■ **Work instructions**: Make an exact copy of the lines starting at the top of the listing below and ending at the line that contains "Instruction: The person", inclusive.

■ **Stored data**:
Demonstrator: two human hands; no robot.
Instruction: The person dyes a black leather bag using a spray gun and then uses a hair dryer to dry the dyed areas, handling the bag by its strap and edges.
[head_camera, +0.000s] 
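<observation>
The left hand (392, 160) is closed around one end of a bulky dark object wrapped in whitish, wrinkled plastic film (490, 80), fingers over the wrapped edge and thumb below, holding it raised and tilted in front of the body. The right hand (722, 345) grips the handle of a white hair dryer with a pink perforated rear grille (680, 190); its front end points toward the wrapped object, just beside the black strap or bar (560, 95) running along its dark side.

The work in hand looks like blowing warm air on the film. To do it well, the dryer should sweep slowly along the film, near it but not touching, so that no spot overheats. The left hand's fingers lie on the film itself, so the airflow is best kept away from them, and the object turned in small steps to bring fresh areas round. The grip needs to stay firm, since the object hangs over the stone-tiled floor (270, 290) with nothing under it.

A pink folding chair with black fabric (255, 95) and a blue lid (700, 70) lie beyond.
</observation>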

■ **Result**:
Demonstrator: two human hands; no robot.
Instruction: The person dyes a black leather bag using a spray gun and then uses a hair dryer to dry the dyed areas, handling the bag by its strap and edges.

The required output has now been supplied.